According to the study, more impactful business development support that provides entrepreneurs in South Africa with robust business basics is needed to increase small business success rates. An interesting trend that emerges from the study is that there is a decline in youth owned businesses in South Africa, which is concerning and could be as a result of a lack of business development support services.

These are just some of the revelations from one of South Africa’s entrepreneurial surveys, "The Real State of Entrepreneurship in South Africa 2017".

![The Real State of Entrepreneurship in South Africa 2017](/content/images/2017/07/The-Resl-State-of-Entrepreneurship-Survey-2017---Seed-Academy.JPG)
Download The Real State of Entrepreneurship in South Africa 2017" report.

“Encouragingly, we are seeing the gap between the number of male and female entrepreneurs start to narrow as women represented 47% of entrepreneurs surveyed. This gives some indication that efforts focused on the development of women owned businesses are beginning to pay off. Similar initiatives are now urgently needed to develop youth entrepreneurs so that entrepreneurship is viewed as a ‘real’ career option,” said Donna Rachelson, CEO at Seed Engine on 25 July 2017 at an event to present the study's findings.

The Real State of Entrepreneurship in South Africa study is in its third year and is conducted annually by Seed Academy . This year the study canvassed over 1,200 entrepreneurs in South Africa. In 2017 the survey expanded its scope from only considering early stage startups to all entrepreneurs at any stage of business development in South Africa.

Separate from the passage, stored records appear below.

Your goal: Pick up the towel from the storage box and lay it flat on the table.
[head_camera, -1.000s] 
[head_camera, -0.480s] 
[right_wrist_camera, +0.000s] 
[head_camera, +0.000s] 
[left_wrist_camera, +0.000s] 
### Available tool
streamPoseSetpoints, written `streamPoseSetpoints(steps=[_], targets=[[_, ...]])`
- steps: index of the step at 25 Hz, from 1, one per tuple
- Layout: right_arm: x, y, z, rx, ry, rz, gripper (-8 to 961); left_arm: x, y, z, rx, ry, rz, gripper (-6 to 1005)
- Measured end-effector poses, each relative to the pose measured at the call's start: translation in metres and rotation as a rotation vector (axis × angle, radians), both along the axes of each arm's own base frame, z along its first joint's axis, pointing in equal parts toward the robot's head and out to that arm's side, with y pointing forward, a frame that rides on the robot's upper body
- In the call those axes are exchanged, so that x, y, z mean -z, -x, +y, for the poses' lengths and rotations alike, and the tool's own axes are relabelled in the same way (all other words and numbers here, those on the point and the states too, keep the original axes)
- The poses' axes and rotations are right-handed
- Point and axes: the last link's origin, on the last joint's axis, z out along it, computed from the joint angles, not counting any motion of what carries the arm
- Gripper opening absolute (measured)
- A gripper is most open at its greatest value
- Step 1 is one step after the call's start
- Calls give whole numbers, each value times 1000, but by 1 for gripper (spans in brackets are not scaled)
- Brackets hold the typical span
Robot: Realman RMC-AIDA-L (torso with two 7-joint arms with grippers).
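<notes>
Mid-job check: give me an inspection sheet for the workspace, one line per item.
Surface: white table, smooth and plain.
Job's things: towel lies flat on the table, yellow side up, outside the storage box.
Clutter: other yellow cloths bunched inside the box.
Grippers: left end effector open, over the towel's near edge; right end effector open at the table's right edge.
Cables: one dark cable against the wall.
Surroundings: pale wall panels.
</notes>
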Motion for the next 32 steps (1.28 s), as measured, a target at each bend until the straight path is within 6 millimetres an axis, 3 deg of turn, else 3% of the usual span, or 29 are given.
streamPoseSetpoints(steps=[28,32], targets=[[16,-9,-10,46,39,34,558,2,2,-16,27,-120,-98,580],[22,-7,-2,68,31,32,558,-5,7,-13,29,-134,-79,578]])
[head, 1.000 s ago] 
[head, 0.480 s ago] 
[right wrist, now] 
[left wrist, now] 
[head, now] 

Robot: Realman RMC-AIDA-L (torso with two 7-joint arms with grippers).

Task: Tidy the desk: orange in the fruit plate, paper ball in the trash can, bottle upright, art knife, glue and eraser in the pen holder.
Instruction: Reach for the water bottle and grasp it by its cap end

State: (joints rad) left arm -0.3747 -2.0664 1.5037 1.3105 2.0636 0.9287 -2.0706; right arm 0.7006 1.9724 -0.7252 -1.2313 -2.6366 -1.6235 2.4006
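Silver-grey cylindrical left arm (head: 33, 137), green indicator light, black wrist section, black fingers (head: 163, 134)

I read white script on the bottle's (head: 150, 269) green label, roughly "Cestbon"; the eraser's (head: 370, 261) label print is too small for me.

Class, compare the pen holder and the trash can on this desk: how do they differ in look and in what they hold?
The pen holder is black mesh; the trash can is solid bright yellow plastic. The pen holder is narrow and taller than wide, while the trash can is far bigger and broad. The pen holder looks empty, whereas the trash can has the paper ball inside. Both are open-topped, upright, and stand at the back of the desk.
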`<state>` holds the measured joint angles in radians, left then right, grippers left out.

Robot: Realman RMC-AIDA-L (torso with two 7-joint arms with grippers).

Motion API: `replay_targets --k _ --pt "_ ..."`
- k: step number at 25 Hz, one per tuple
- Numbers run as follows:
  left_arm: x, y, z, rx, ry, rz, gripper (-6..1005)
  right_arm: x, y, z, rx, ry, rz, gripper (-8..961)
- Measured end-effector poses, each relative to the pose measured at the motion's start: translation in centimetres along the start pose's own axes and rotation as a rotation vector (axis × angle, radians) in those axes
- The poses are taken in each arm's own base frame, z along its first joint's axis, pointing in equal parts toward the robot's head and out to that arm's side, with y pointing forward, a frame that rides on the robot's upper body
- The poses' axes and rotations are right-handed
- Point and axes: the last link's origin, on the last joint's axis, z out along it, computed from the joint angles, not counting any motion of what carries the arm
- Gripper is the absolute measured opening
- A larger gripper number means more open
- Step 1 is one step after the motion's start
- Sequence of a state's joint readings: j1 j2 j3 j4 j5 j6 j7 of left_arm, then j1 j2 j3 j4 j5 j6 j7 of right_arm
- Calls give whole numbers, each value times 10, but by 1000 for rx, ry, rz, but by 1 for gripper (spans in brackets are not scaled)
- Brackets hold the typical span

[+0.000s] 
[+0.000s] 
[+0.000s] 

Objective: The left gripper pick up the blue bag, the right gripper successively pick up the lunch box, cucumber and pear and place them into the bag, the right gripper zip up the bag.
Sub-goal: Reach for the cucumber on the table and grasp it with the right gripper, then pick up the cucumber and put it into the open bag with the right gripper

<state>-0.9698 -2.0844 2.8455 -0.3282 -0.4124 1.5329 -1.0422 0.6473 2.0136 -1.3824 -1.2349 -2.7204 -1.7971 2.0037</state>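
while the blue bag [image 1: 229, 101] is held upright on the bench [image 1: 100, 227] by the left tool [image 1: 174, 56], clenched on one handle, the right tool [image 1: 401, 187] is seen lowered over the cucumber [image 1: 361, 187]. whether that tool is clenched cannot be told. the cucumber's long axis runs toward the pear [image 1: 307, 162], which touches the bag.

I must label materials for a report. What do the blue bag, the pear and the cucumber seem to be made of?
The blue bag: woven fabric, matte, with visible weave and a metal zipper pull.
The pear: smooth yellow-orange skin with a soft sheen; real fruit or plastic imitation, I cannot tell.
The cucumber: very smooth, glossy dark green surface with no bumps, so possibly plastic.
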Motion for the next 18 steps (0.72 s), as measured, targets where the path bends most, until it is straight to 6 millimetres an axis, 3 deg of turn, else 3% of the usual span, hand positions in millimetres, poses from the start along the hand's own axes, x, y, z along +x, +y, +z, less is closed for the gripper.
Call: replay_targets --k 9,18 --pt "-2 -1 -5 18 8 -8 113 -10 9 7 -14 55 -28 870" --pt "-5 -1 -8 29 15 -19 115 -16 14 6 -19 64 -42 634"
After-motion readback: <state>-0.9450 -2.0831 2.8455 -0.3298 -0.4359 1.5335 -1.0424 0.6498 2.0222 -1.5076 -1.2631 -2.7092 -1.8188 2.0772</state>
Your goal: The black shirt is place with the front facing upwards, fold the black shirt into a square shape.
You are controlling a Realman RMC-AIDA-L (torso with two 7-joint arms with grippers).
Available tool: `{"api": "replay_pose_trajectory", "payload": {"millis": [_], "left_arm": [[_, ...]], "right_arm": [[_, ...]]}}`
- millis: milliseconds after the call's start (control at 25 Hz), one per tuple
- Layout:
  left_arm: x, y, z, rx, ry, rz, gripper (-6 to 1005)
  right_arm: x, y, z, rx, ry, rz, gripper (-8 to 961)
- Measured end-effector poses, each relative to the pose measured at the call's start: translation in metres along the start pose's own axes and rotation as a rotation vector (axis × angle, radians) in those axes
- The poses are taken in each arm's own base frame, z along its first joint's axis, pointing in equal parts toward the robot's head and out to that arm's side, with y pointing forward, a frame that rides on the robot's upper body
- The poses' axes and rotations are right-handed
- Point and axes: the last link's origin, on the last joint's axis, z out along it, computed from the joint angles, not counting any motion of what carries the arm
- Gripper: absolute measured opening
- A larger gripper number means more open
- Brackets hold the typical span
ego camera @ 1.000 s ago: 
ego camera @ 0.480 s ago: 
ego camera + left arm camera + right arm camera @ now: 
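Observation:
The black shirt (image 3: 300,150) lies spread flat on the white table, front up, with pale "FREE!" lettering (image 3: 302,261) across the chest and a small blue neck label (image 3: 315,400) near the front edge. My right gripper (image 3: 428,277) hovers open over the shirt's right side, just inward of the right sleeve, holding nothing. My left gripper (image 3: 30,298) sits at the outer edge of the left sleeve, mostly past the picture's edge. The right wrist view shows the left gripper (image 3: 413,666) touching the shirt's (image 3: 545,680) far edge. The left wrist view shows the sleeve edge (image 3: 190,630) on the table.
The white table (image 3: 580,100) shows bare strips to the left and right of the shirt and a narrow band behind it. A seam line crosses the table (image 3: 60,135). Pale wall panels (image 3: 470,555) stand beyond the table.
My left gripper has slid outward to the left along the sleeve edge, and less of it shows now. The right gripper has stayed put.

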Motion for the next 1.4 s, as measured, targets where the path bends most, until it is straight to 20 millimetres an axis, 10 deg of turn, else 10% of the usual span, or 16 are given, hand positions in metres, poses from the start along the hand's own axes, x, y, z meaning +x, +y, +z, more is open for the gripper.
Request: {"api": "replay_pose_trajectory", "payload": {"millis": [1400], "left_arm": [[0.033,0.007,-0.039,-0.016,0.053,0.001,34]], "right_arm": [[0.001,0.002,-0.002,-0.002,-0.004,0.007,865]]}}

Also interesting to note from the report is that quite a sizeable majority, 85% of respondents, had at least one year’s work experience before starting a business with many entrepreneurs indicating that they require education specific to the practicalities of running a business such as marketing support and business planning.

“What we can interpret from this is that entrepreneurs place a high value on cultivating strong trust-based relationships that can help the business owner with access to markets and other opportunities including access to financing, both of which were stated as the most pressing challenges by 67% and 43% of entrepreneurs respectively.” said Rachelson.

More eye-opening, considering how many entrepreneurs highlight funding as a key obstacle for their businesses, is that only 18% of entrepreneurs surveyed attempted to secure funding from banks or development funding institutions like the IDC or DTI.

“Some entrepreneurs indicated that they simply don’t know where to go for funding especially in light of the fact that most early-stage business funding requirements are below the R100k threshold. There is certainly a case to be made for funding providers to revise certain requirements to better accommodate the unique needs of small and early-stage businesses. Of course, one unfortunate implication of self-funding is that growth potential is limited to the owner’s own pocket and diminishes the ability for a small business to increase capacity, hire more staff, and make a more meaningful impact on the South African economy.” said Rachelson.

The 2017 report also revealed that the top sectors represented by respondents are Information Technology (IT), Business Services, Construction, and Advertising, Marketing & PR. These are however weakly aligned to the South African government’s priority sectors of Manufacturing, Construction, Utilities, and Telecoms, indicating that more aggressive efforts are needed to incentivise businesses development in these key priority sectors.